◆ **Aim of the task**: Restate word for word the lines in the listing below, starting at the line containing "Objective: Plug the" and ending at the line containing "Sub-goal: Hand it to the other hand", both included; leave out the rest.

(Given material begins)

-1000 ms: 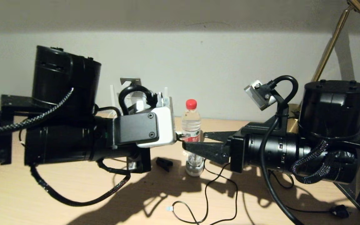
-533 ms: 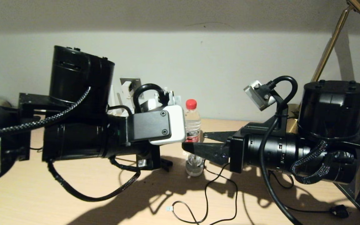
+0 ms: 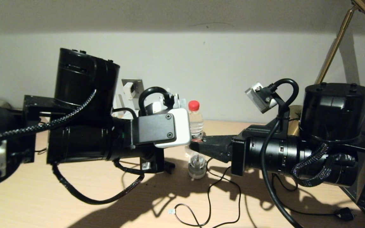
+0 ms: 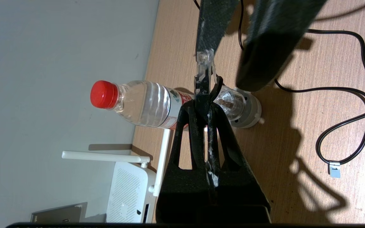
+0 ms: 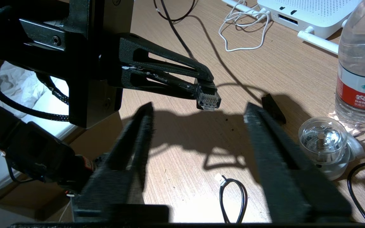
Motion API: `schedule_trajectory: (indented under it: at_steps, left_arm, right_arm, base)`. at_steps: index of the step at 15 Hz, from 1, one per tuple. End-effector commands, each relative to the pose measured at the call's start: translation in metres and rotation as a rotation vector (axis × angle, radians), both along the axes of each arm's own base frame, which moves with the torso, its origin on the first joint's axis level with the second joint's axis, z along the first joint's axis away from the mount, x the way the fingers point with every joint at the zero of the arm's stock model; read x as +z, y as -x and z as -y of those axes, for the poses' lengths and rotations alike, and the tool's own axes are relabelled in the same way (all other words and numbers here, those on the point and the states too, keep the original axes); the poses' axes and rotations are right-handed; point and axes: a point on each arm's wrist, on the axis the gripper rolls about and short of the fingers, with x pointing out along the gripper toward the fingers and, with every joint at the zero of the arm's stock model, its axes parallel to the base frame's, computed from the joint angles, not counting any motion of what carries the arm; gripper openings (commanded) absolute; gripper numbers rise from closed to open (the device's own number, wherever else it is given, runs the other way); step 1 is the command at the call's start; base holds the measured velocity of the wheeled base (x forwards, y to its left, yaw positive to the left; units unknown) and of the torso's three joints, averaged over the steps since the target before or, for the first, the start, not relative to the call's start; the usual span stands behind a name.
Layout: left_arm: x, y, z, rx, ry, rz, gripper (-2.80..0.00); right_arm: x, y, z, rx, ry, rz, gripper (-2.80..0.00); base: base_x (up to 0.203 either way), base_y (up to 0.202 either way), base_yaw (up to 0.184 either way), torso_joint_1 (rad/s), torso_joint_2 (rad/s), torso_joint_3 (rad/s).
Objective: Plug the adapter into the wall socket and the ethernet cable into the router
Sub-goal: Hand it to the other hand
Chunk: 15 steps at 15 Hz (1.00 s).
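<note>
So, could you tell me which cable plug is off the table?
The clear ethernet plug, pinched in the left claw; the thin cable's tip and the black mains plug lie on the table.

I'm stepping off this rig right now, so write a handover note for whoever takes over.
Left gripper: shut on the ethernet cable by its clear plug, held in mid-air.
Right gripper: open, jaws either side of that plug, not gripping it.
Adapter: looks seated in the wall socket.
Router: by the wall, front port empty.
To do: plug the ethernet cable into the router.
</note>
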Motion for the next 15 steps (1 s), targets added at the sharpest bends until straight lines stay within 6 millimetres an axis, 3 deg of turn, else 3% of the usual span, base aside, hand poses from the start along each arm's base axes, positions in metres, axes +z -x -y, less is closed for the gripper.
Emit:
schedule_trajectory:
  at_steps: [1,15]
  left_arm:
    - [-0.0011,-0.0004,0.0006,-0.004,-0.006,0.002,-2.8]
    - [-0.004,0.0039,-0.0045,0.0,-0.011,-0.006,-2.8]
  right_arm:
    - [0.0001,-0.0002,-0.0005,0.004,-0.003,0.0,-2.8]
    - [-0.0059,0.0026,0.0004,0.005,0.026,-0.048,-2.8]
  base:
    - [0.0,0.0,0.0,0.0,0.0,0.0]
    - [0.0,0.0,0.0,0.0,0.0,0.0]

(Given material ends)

◆ **The completed task**:
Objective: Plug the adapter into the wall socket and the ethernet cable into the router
Sub-goal: Hand it to the other hand

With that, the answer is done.